What you have to do:
Please print the listing that follows word for word, but skip any pictures it holds.
#### Supplied data ####
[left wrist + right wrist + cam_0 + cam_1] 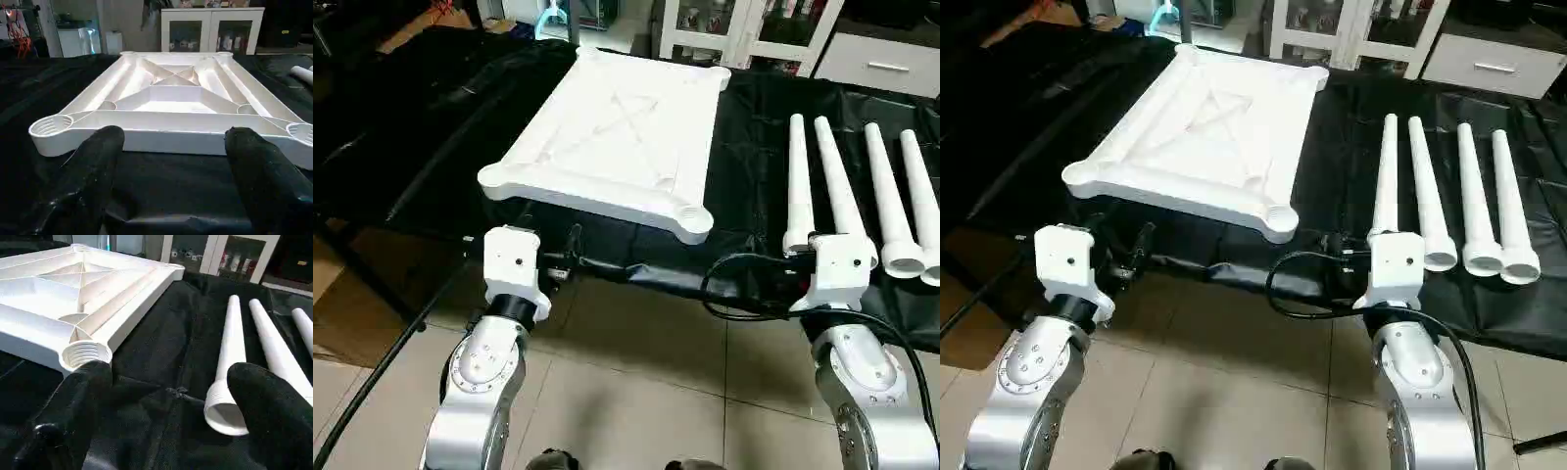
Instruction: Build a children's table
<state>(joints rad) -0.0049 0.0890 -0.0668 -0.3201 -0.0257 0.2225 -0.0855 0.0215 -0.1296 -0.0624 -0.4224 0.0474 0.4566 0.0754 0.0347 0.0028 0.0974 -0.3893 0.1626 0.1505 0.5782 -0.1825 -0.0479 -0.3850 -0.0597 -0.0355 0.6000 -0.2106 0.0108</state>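
While both grippers' fingers (264, 396) gape empty, the right should close squarely around the nearest white tapered tube leg (230, 367) just ahead.

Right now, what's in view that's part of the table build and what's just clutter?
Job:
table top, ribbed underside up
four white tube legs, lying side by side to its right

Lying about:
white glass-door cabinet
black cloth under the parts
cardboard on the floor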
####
Answer section:
[left wrist + right wrist + cam_0 + cam_1] 
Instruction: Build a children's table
<state>(joints rad) -0.0049 0.0890 -0.0668 -0.3201 -0.0257 0.2225 -0.0855 0.0215 -0.1296 -0.0624 -0.4224 0.0474 0.4566 0.0754 0.0347 0.0028 0.0974 -0.3893 0.1626 0.1505 0.5782 -0.1825 -0.0479 -0.3850 -0.0597 -0.0355 0.6000 -0.2106 0.0108</state>
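While both grippers' fingers (264, 396) gape empty, the right should close squarely around the nearest white tapered tube leg (230, 367) just ahead.

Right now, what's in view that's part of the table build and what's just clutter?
Job:
table top, ribbed underside up
four white tube legs, lying side by side to its right

Lying about:
white glass-door cabinet
black cloth under the parts
cardboard on the floor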

What has been written here completes the answer.